Dopo la cover di Killing In The Name dei Rage Against the Machine, Toyah Willcox e Robert Fripp tornano puntuali con la rubrica Sunday Lunch eseguendo un brano dei Foo Fighters. La canzone è la hit All My Life, apripista dall’album One By One del 2022 di Dave Grohl e soci.
Nel clip, un Fripp col cappello ci dà dentro di riff, mentre la consorte, tempestata d’oro e in preda a un raptus di arte performativa, canta cospargendosi il corpo con vernice di diversi colori. Non c’era canzone migliore per dire al coniuge “Fripp’s Ma Guru”, come scritto, del resto, sul cartello alle loro spalle. Di seguito la performance.
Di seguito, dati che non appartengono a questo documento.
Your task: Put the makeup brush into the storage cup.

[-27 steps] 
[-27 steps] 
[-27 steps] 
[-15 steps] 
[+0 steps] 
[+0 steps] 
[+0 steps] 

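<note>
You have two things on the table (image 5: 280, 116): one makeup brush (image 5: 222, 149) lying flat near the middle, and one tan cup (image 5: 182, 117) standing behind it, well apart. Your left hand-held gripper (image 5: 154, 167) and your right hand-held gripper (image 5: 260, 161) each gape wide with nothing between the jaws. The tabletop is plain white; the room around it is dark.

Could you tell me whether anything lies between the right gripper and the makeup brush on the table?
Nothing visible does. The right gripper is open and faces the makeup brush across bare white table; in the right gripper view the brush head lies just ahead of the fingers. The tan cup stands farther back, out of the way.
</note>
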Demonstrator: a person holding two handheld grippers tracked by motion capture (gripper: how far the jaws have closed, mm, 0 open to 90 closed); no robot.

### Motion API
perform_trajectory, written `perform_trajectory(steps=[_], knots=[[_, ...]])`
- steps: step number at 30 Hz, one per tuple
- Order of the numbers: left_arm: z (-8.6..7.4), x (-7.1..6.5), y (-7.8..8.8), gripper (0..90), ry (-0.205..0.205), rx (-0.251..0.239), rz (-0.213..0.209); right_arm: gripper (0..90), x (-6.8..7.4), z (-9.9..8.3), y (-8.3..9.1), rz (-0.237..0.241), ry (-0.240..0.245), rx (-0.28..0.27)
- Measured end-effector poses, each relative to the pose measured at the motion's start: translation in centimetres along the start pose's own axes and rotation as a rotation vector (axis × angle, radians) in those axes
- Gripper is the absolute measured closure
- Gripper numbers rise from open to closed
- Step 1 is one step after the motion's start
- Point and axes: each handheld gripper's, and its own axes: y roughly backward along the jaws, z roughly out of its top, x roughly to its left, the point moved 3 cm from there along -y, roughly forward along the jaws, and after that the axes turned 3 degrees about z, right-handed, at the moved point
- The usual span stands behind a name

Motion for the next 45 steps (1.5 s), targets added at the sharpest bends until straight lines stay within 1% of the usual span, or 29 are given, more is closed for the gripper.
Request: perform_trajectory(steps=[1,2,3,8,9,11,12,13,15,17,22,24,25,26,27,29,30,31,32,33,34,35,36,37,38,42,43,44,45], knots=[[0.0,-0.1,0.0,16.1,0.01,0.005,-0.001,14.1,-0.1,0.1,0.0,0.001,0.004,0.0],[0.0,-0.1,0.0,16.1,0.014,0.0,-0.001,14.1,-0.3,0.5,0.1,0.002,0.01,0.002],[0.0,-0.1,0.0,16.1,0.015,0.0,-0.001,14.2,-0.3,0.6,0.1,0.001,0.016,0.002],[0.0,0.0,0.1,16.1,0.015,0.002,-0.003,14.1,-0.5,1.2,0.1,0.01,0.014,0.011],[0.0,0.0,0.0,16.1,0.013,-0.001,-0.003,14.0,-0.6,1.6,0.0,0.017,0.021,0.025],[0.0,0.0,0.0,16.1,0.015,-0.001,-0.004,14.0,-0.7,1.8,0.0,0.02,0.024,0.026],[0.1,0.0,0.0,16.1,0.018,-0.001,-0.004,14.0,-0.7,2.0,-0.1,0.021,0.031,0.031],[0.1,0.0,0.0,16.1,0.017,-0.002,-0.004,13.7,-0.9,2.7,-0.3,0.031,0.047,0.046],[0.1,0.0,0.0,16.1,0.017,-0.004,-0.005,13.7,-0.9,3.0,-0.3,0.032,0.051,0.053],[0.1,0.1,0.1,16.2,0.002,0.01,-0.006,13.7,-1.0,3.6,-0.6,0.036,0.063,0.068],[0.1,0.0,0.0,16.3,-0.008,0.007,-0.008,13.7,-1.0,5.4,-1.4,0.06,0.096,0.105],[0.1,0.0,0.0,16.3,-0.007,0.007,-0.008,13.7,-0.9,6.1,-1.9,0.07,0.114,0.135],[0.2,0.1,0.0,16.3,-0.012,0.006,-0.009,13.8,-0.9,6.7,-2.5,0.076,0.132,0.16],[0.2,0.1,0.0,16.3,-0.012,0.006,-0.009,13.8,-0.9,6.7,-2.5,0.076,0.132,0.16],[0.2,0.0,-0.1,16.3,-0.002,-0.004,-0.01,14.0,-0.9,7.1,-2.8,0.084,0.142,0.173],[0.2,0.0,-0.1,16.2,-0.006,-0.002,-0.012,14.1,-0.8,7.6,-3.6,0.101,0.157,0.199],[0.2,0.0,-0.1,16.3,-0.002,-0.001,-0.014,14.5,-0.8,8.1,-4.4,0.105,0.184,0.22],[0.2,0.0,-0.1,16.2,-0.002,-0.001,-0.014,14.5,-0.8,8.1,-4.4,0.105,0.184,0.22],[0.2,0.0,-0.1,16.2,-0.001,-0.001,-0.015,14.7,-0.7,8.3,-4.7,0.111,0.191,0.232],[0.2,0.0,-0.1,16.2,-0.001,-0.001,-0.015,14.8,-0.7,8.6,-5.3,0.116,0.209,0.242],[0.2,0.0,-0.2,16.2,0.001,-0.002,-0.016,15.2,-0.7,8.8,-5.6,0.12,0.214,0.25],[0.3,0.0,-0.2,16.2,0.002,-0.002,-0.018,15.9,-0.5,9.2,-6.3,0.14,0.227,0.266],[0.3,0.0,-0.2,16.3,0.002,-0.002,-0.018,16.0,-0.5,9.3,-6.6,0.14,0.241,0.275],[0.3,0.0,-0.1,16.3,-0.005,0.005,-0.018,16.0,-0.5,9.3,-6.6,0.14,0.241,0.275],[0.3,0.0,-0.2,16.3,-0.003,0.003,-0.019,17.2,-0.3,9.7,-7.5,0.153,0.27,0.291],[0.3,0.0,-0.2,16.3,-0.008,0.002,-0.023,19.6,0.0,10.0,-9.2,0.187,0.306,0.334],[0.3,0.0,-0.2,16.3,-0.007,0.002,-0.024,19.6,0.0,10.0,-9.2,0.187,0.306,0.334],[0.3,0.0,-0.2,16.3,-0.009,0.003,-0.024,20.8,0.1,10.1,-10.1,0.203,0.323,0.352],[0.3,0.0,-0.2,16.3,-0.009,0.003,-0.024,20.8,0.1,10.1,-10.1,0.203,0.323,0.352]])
Tra gli highlight delle cover eseguite finora dalla premiata ditta Fripp & Toyah, segnaliamo Devil Inside degli INXS, Zombie dei Cranberries e Creep dei Radiohead, Give In to Me di Michael Jackson (con il chitarrista in versione Slash), Won’t Get Fooled Again degli Who, War di Edwin Starr, Lonely Boy dei Black Keys, Rockin’ in the Free World di Neil Young, Bullet With Butterfly Wings degli Smashing Pumpkins, Blitzkrieg Bop dei Ramones, Should I Stay Or Should I Go dei Clash, Teenage Kicks degli Undertones, I Wanna Be Your Dog degli Stooges, Too Drunk to Fuck dei Dead Kennedys, Master Of Puppets dei Metallica, title track dell’album del 1986 che ha segnato la storia della band di James Hetfield e soci, ma anche I’m Too Sexy dei Right Said Fred, Sympathy For The Devil dei Rolling Stones, Venus in Furs dei Velvet Underground, These Boots Are Made for Walkin’ di Nancy Sinatra, Chop Suey dei System of a Down, Sharp Dressed Man degli ZZ Top, Paranoid dei Black Sabbath, Satisfaction dei Rolling Stones, Gimme All Your Lovin’ degli ZZ Top, Girls, girls, girls dei Mötley Crüe, Ace of Spades dei Motörhead e My Generation degli Who.